К тому времени писатель прочитал не одну книгу Моравиа, не раз с ним встречался, не раз спорил. Послевоенная проза Моравиа была для него неотделима от послевоенного итальянского кино (термин «неореализм» Эренбург старался не употреблять; дело не в итальянцах: его главный мишенью был другой реализм — социалистический; он не упускал случая подчеркнуть, что реализм не нуждается в эпитетах — существует либо реализм, либо искусство, не связанное с жизнью).

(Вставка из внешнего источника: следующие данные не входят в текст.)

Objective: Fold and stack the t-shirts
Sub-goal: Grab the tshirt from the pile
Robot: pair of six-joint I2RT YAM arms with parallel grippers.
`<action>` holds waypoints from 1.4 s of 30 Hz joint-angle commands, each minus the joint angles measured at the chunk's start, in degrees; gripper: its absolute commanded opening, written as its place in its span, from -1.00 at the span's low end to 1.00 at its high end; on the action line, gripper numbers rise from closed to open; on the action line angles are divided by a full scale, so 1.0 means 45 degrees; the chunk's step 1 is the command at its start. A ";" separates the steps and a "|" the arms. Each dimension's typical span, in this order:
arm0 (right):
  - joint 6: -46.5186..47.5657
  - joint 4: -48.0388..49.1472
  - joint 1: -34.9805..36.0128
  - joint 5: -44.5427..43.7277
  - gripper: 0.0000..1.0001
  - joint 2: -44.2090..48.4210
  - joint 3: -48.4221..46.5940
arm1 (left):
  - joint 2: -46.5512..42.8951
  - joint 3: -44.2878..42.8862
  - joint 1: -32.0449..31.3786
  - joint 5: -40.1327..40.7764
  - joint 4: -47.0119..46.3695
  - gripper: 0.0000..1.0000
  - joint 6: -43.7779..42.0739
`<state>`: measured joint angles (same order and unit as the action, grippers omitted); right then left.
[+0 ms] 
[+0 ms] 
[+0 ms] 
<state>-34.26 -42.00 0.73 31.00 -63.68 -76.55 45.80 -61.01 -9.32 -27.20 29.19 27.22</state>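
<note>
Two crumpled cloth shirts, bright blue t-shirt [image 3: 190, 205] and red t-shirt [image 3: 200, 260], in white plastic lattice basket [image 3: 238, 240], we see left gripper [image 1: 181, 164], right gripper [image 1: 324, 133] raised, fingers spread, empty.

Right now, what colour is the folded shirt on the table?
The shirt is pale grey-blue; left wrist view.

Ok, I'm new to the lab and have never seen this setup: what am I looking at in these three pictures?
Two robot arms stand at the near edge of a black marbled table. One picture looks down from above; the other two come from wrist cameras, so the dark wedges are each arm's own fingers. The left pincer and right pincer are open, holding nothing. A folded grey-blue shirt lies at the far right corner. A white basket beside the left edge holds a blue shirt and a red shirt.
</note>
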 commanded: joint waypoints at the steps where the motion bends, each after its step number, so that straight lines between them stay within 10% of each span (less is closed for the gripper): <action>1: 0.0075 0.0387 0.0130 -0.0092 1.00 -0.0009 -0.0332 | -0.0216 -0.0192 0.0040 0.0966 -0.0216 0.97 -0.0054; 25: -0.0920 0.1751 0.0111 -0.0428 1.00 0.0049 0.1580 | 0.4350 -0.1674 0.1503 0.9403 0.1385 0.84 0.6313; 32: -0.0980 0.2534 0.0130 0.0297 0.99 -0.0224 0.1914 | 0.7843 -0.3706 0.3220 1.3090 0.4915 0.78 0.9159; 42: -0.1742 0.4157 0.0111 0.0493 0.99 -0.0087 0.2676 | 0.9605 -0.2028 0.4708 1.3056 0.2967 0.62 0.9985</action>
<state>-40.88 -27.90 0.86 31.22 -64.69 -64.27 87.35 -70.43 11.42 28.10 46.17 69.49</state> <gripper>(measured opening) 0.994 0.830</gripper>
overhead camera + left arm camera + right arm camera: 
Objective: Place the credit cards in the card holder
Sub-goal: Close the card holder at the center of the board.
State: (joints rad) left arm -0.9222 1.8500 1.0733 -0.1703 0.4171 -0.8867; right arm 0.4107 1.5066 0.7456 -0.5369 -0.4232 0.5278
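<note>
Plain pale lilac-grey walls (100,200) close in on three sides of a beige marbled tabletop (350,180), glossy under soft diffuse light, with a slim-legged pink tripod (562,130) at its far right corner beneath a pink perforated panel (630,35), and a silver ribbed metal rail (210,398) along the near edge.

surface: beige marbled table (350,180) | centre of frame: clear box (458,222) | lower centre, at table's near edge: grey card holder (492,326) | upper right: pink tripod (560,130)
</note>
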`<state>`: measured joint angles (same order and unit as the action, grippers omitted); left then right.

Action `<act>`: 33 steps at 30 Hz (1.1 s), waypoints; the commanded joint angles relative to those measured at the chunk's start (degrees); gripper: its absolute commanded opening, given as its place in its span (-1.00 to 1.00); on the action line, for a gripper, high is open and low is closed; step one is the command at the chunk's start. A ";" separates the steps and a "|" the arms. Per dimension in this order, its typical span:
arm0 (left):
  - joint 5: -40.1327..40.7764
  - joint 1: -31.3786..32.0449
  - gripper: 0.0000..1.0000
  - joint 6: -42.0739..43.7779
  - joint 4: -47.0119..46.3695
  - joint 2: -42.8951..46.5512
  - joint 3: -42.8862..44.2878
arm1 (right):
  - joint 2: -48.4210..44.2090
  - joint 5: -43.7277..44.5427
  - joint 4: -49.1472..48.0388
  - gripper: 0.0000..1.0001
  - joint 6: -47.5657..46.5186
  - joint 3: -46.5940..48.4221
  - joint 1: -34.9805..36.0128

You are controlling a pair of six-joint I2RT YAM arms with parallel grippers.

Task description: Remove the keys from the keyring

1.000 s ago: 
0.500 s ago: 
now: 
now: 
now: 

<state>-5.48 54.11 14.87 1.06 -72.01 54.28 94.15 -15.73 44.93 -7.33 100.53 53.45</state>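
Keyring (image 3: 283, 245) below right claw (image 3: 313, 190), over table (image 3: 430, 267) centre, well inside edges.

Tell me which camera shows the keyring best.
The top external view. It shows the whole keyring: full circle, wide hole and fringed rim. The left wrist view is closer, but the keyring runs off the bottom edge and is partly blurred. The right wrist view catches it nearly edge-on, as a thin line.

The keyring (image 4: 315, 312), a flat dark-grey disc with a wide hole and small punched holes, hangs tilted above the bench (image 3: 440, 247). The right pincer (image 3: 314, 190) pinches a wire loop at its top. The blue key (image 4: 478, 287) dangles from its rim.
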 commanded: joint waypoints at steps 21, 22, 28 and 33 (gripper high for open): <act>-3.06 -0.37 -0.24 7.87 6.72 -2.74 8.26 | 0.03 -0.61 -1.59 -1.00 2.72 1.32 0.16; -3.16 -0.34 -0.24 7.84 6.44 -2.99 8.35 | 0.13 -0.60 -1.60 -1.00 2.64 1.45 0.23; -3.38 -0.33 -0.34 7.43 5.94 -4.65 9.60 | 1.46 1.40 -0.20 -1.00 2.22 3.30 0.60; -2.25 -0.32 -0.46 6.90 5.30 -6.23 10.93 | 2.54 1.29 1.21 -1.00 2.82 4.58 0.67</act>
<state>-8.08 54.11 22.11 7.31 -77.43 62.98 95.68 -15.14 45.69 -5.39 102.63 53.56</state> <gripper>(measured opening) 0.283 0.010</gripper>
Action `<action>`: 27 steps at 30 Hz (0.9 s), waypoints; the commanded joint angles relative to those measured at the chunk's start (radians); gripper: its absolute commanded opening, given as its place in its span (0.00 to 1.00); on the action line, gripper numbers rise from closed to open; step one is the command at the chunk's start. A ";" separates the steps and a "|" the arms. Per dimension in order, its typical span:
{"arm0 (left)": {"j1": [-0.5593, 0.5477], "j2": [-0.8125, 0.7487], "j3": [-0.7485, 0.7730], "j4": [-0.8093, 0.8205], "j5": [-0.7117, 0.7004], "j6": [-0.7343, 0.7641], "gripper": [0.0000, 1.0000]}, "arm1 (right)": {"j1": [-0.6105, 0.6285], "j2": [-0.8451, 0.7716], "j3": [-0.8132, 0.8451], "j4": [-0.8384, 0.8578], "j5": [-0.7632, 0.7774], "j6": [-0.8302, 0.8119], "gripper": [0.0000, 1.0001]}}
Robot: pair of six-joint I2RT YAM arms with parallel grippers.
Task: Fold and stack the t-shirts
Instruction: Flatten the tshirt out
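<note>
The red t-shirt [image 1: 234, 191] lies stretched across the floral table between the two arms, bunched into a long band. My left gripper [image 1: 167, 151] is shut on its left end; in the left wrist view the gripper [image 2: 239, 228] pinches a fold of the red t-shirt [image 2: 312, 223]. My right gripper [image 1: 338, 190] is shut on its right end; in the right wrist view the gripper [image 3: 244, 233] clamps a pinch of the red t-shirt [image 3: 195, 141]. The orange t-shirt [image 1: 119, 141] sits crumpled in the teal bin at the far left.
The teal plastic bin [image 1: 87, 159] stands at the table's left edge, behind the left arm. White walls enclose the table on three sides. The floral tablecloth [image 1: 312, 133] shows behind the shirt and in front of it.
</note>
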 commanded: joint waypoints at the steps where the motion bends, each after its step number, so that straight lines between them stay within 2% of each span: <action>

Кто теперь помнит советскую жизнь, тот помнит, что даже остросоциальные, потрясшие весь мир итальянские фильмы советским кинозрителям позволили увидеть, когда они уже перестали быть суперсенсацией мирового кино. Сталин только-только умер и привольно покоился в двуспальном мавзолее; слово «оттепель» (и одноименная повесть) еще не были написаны, а 21 ноября 1953 года в «Советской культуре» появилась статья Ильи Эренбурга о новом итальянском кино, начинавшаяся сточной справки:
«Я видел за последние годы одиннадцать итальянских фильмов. Некоторые из них меня восхитили, как „Похитители велосипедов“, „Рим в одиннадцать часов“, „Чудо в Милане“
[2196]; другие мне понравились <…>, третьи показались менее удачными <…>. Но все вместе они представляют значительное явление».Советским людям, в отличие от Эренбурга, многие из перечисленных им фильмов еще только предстояло увидеть. Слова писателя о том, что в итальянских фильмах поражает правдивость, что они вызывают ощущение, будто на экране кусок жизни, читателей его статьи заставили задуматься — они ведь были не только читателями советских газет, но и зрителями советских фильмов, а последние годы в СССР фильмов делали очень мало, и смотрела их вся страна: это были «Кубанские казаки» Пырьева (1950) и «Падение Берлина» Чиаурели (1950), и никому не приходило в голову, что это правда жизни. Зрители понимали, что это сказка. Никто еще не знал, что киносказкам приходит конец и фильмы последних сталинских лет означают конец черной эпохи в нашем кинематографе. Через несколько лет родилось новое советское кино, признанное миром, и без итальянских фильмов, о которых писал Эренбург, оно было бы иным. Знакомство с новым итальянским кино стало незабываемым событием в жизни и самого Эренбурга. Он воспоминал:
«Итальянские фильмы перевернули кинематографию всего мира. Я познакомился с режиссерами; кроме Де Сика, узнал Феллини, Висконти, Де Сантиса, Антониони. Пожалуй, они все могли бы стать героями своих фильмов. Говорят, что неореализм победил правдивостью изображения, борьбой против театрализованной игры, краткостью и неожиданностью диалогов. Все это справедливо, но есть еще одно свойство — итальянские фильмы искренни; а искренность отнюдь не считается обязательной даже для весьма честных и весьма одаренных художников»
[2197]…Вернемся, однако, к Моравиа.
Его первой книгой в СССР стали «Римские рассказы» — они вышли в 1956 году с предисловием Эренбурга
[2198]и в неадекватной обложке [2199]. Советским предисловиям полагалось иностранных авторов или разоблачать, или захваливать. Предисловие к «Римским рассказам» не было ни панегириком, ни обвинительным заключением. Эренбург спорил с автором: «Говоря со мной о „Римских рассказах“, Моравиа сказал, что ему хотелось рассказывать только для того, чтобы рассказать, он сослался на пример Боккаччо. Вряд ли римские рассказы продиктованы одним желанием разрешить литературную проблему». Заметив, что замкнутый мир «Римских рассказов» напомнил ему «Безразличных» (все той же бурей в стакане воды), и эта замкнутость — следствие не особенностей итальянской жизни, но особенностей восприятия Моравиа, Эренбург подчеркнул одно свойство итальянского писателя, которое думающим советским читателям не могло не напомнить об их собственной жизни; он написал: «Моравиа долго жил в обществе, где люди думали и чувствовали иначе, чем они говорили и поступали». Предисловие кончалось оптимистично: «Альберто Моравиа еще молод, ему нет и пятидесяти лет. От него можно ждать больших книг».